Ces dernières années, le Record Store Day s’impose comme un événement majeur. La version américaine en tous cas permet quelques sorties plus « légères » et tout à fait réjouissantes. En plus d’un best-of sur vinyle agrémenté d’une compilation de raretés (notamment de fameuses reprises tordues), Xiu Xiu en profite pour sortir un album de reprises un peu particulier. Enregistrées en une seule journée dans les studios de Sigur Ros, ces versions de morceaux composés entre 1850 et 1920 sont accompagnées d’une seule guitare (un modèle de 1953 offert par son producteur de père).
James Stewart, qui s’est déjà lancé dans des reprises mais de façon plus personnelle (ce qui est presque inévitable vu son indéniable originalité), a manifestement un grand respect pour ces œuvres interprétées de façon très simple, lesquelles chansons m’étaient totalement inconnues, à l’exception de Wreck on The Highway qui a été enregistrée par Bruce Springsteen (sur The River), mais qui date de bien plus tôt. On sent tout de suite à la simplicité de ces chansons que ce sont des classiques, des incunables attachés à la culture des USA. Au contraire de Moriarty qui s’est aussi frotté récemment à ce répertoire de façon plaisante, mais scolaire et littérale, il apporte sa patte à toutes ces versions.

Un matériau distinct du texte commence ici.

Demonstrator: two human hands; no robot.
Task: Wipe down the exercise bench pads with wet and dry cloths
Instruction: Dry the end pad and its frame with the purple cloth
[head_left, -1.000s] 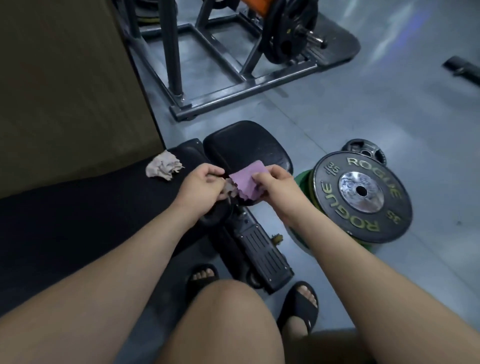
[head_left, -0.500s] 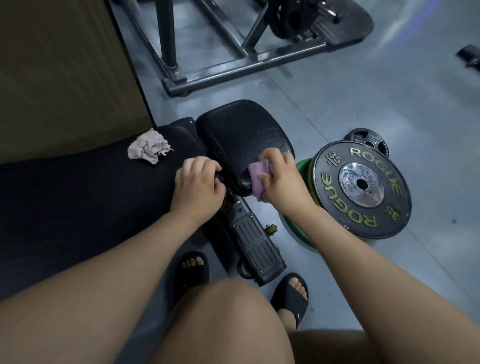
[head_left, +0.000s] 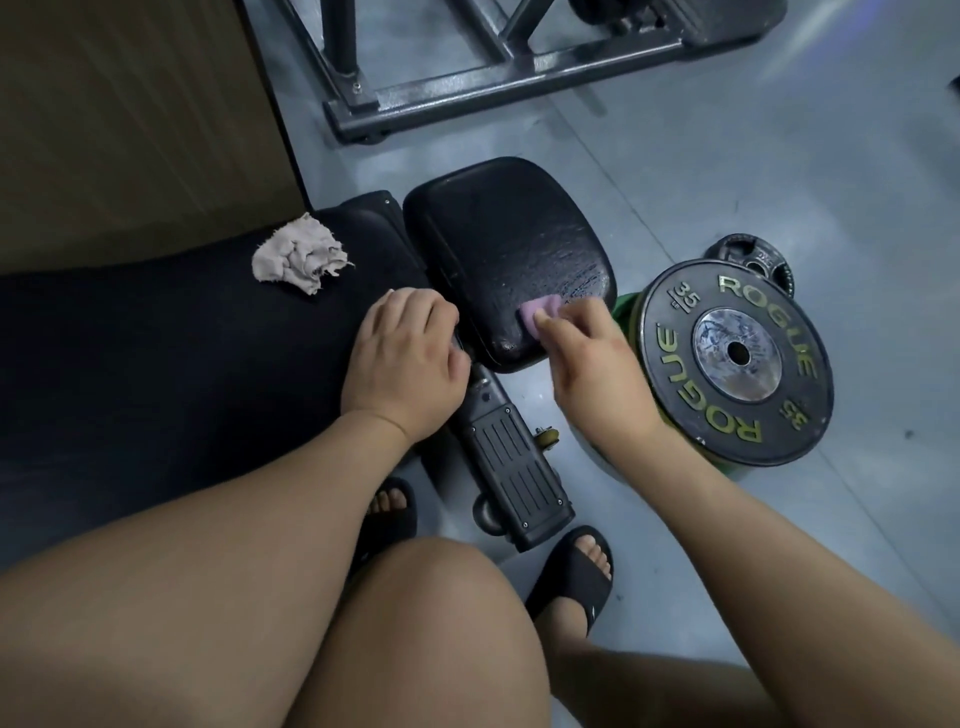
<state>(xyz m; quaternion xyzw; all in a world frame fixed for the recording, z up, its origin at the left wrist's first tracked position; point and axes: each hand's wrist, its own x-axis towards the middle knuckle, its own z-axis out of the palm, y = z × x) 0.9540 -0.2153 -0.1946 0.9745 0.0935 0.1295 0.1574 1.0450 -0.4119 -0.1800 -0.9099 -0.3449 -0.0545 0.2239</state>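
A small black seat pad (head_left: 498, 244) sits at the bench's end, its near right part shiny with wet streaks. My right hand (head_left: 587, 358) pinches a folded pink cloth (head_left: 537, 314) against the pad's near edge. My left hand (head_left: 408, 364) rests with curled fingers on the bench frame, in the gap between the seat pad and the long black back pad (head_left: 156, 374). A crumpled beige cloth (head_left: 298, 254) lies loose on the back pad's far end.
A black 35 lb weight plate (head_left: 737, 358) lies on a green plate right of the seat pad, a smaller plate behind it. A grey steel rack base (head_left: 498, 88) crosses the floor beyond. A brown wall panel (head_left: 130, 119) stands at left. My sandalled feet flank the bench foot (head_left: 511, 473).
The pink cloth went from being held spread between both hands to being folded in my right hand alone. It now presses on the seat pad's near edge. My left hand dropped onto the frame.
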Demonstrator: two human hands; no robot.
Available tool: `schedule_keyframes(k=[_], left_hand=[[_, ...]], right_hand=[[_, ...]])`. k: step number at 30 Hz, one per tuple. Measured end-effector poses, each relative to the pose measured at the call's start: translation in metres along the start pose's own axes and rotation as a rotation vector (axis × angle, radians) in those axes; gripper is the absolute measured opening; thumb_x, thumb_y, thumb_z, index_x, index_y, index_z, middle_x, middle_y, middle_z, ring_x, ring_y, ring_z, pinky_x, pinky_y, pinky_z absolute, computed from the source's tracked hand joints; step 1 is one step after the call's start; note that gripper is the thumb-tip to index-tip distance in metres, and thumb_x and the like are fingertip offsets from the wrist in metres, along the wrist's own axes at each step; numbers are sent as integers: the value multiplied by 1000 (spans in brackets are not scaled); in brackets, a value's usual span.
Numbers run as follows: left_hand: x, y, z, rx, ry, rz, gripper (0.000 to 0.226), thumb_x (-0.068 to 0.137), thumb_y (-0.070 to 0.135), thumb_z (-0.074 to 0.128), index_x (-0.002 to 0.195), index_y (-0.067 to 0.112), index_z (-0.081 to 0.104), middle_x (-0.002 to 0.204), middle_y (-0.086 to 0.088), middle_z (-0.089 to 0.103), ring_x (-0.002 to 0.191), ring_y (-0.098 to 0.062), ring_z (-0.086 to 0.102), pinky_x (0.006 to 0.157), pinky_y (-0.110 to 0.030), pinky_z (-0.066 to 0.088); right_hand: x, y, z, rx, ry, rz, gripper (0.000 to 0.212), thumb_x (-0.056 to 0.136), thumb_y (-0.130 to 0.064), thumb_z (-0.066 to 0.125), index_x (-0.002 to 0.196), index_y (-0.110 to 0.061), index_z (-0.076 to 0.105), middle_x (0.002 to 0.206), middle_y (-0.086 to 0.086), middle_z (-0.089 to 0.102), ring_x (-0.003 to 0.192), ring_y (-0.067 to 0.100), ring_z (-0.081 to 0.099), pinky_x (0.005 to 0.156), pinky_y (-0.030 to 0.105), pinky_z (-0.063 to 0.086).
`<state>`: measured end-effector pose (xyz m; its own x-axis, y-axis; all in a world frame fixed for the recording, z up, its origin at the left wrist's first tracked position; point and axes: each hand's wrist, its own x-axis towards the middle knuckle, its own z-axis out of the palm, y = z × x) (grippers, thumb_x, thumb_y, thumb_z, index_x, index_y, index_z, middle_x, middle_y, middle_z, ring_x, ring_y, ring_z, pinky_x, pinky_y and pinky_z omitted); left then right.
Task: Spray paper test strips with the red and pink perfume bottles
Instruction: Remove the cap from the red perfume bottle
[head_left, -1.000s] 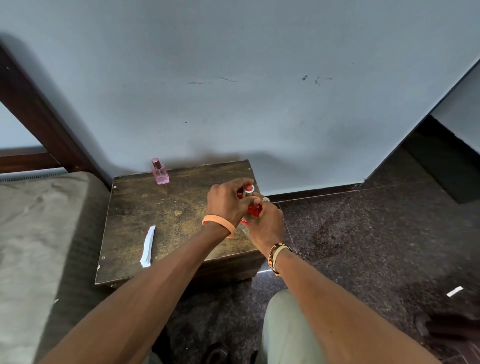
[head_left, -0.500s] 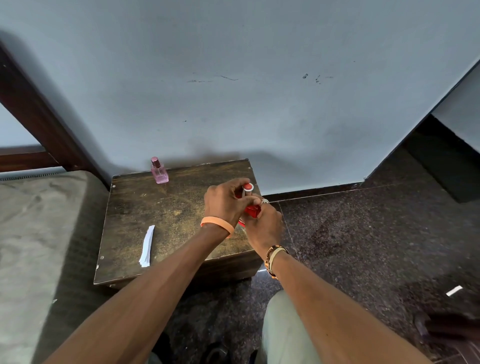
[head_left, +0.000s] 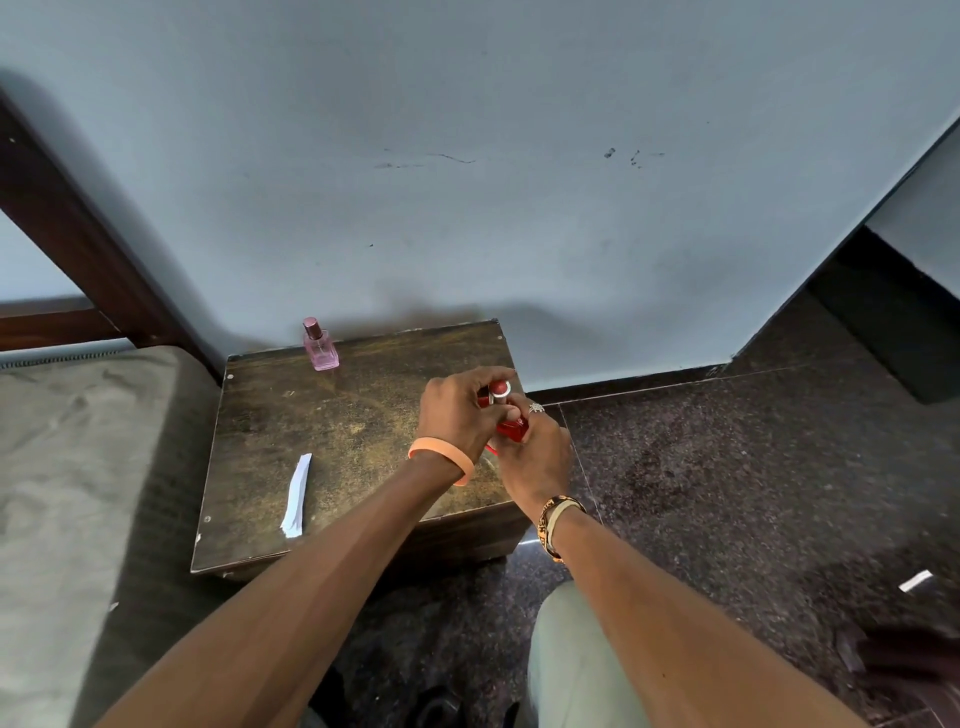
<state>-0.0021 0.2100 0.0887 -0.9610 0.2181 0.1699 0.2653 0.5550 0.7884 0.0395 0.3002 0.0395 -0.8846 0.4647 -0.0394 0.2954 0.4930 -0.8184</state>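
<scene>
Against grey wall (head_left: 519, 208): dark stone floor (head_left: 727, 467) at 3 o'clock, mattress (head_left: 78, 467) at 9 o'clock, low wooden table (head_left: 322, 431) between. Hands meet over table's 3 o'clock edge. Right hand (head_left: 535, 457) curled round body of red perfume bottle (head_left: 511, 428); left hand (head_left: 457, 410) pinches its top, red cap (head_left: 500, 388) showing. Paper strips (head_left: 296, 493) stacked at table's 8 o'clock, well apart from hands. Pink perfume bottle (head_left: 320, 347) upright at 11 o'clock corner. Bottle lettering too small to read.

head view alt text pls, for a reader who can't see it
Two hands hold a red perfume bottle at the right side of a small wooden table: the right hand grips its body, the left hand its top. A pink perfume bottle stands at the far edge; white paper strips lie front left.
</scene>
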Motion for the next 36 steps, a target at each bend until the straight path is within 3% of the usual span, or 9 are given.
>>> schedule_keyframes(k=[4, 7, 12, 16, 18, 25, 29, 31, 36], left_hand=[[8, -6, -6, -35, -204, 16, 45, 75, 2, 76, 116, 19, 69, 115, 1, 71, 106, -11, 64, 97, -28, 51], [7, -10, -6, -5, -109, 46, 37, 73, 8, 79, 108, 19, 72, 104, 3, 74, 93, -7, 67, 89, -26, 54], [2, -11, -1, 20, 88, 20, 34, 72, 24, 82, 104, 19, 74, 93, 4, 75, 84, -5, 67, 79, -20, 55], [5, -8, -6, -32, -100, -10, 50, 75, 14, 78, 122, 24, 64, 113, 4, 71, 101, -8, 64, 92, -26, 53], [8, -9, -8, -9, -164, 29, 48, 76, 7, 76, 120, 22, 65, 114, 3, 70, 104, -11, 65, 95, -33, 53], [0, -13, -3, 48, 62, 30, 36, 69, 19, 84, 104, 20, 74, 96, 4, 76, 86, -8, 69, 83, -27, 57], [5, -14, -7, 22, -156, 41, 49, 77, 11, 76, 123, 23, 64, 119, 3, 69, 107, -11, 63, 96, -25, 49], [7, -18, -8, 75, -202, 79, 45, 79, 7, 73, 120, 23, 66, 118, 2, 70, 107, -14, 64, 95, -26, 49], [1, -25, -1, 55, 16, 54, 33, 73, 18, 81, 105, 21, 73, 100, 5, 75, 91, -8, 69, 82, -14, 49]], right_hand=[[-1, 4, -2, 54, -13, 29, 36, 80, -26, 79, 115, -26, 68, 92, -9, 70, 89, 8, 64, 82, 26, 53], [-2, 1, -1, 35, -11, 32, 38, 80, -29, 79, 116, -25, 68, 98, -5, 72, 88, 6, 59, 79, 23, 49], [-2, -5, 4, 47, 8, 21, 27, 81, -26, 79, 106, -22, 69, 92, -4, 72, 85, 10, 65, 83, 33, 57], [0, -3, 5, 47, -12, 6, 31, 82, -24, 78, 111, -24, 69, 91, -5, 72, 87, 12, 69, 82, 34, 59], [-1, -2, 4, 43, -14, 11, 34, 81, -26, 79, 113, -24, 69, 93, -4, 72, 90, 14, 68, 83, 35, 59], [-1, -3, 6, -18, -7, -10, 19, 82, -25, 78, 99, -23, 70, 81, -7, 70, 80, 13, 67, 73, 33, 57], [0, 1, 5, 24, -23, 34, 21, 83, -26, 77, 102, -20, 70, 76, -16, 60, 81, 11, 65, 74, 29, 55], [-1, 4, 4, 13, -49, 16, 28, 82, -27, 78, 108, -22, 69, 80, -17, 58, 81, 7, 59, 75, 25, 50], [-3, 2, 11, 32, -16, 9, 26, 82, -27, 78, 105, -29, 69, 93, -4, 70, 86, 13, 66, 76, 32, 58]])
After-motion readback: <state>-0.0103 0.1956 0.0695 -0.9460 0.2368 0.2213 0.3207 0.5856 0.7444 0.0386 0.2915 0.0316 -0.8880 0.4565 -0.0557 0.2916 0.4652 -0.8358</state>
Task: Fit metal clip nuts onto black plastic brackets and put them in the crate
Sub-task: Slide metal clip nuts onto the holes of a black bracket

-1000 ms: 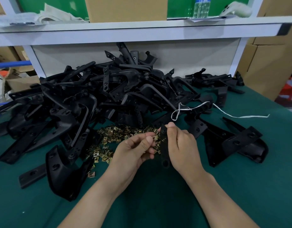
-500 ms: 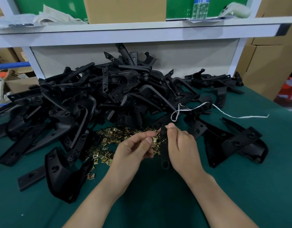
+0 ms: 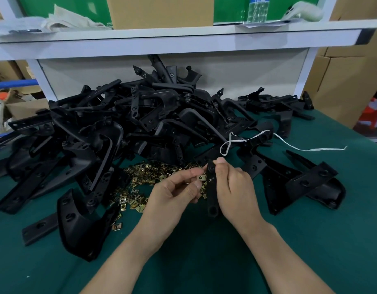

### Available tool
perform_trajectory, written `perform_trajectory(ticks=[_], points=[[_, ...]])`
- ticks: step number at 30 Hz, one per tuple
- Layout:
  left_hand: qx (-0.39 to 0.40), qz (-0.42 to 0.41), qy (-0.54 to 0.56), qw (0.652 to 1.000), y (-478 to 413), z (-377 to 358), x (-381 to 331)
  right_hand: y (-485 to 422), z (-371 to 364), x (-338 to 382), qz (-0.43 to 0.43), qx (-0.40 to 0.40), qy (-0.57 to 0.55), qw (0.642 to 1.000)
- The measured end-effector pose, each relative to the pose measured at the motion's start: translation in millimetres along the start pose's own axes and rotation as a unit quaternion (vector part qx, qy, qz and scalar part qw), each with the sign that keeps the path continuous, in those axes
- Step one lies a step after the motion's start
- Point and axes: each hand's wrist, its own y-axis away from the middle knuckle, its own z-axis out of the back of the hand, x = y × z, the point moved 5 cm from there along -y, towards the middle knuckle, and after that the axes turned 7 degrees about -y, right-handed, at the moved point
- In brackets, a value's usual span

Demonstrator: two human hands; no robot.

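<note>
A: Status?
B: Early, I'd judge. L hand (image 3: 174, 194) pinches a small brass-coloured metal clip nut (image 3: 201, 177) vs the edge of the narrow black plastic bracket (image 3: 211, 187), which R hand (image 3: 236, 192) grips upright over the green mat (image 3: 310, 240). Not seated yet.
A: Left to do?
B: Big heap of black brackets (image 3: 140, 124) + loose nuts (image 3: 145, 183). Crate not in view.

We see a green-covered table (image 3: 310, 251), a white shelf (image 3: 183, 42) above its far edge, a cardboard box (image 3: 160, 11) on it, a green board (image 3: 62, 5) behind, stacked cartons (image 3: 340, 85) at our right.
</note>
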Motion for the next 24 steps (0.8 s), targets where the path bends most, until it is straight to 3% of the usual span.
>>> perform_trajectory(ticks=[24], points=[[-0.063, 0.038, -0.045, 0.996, -4.2, 8.5, 9.0, -0.9, 2.7, 3.1, -0.031, 0.004, -0.018, 0.999]])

Non, on ne s’attendait pas nécessairement à ce qu’il sorte des morceaux aussi dépouillés. Pour ceux qui en doutaient encore, voici la brillante affirmation de sa singularité en tant que chanteur. Les arrangements sont finalement très minimalistes ; une guitare qui martèle deux notes et c’est à peu près tout pour Blood of the Lamb qui dégage pourtant une grosse intensité. Des bruits d’animaux et d’eau enregistrés dans la jungle de Guyane constituent non seulement les morceaux de transition, mais viennent habiller les « vrais » morceaux chantés. Et entendre un singe en fond, c’est finalement tout ce qu’il faut pour rendre I’ll Fly Away intéressant.
Oui, on aurait pu retrouver All Fo’ You sur un de ses albums récents. Il faut dire que les paroles « You took the hammer you knocked my head, you took the razor cut my throat, all fo’ you baby, all fo’ you » semblent aller très bien à l’univers plutôt noir de Xiu Xiu. Mais qui trouve ici des accents plus apaisés. Sa voix de tête sur le très joli Church In The Wild Woods n’est pas sans rappeler un Perfume Genius qui serait passé du côté trouble de la force.
Les exercices de Xiu Xiu en marge de la discographie plus régulière sont une inépuisable source de curiosité. S’il arrive qu’ils se révèlent un peu rudes comme quand il se frotte à Nina Simone ou bidouille avec Eugene Robinson, il peut aussi mettre sa personnalité d’interprète au service de chansons hors d’âge et s’en sortir avec les honneurs, montrant qu’il peut tout simplement être touchant avec une guitare et sa voix (et un peu de sons de jungle). Plus facile d’accès, ce qui n’est finalement qu’une escapade se révèle un bien bel album qui montre une nouvelle facette du talent de James Stewart.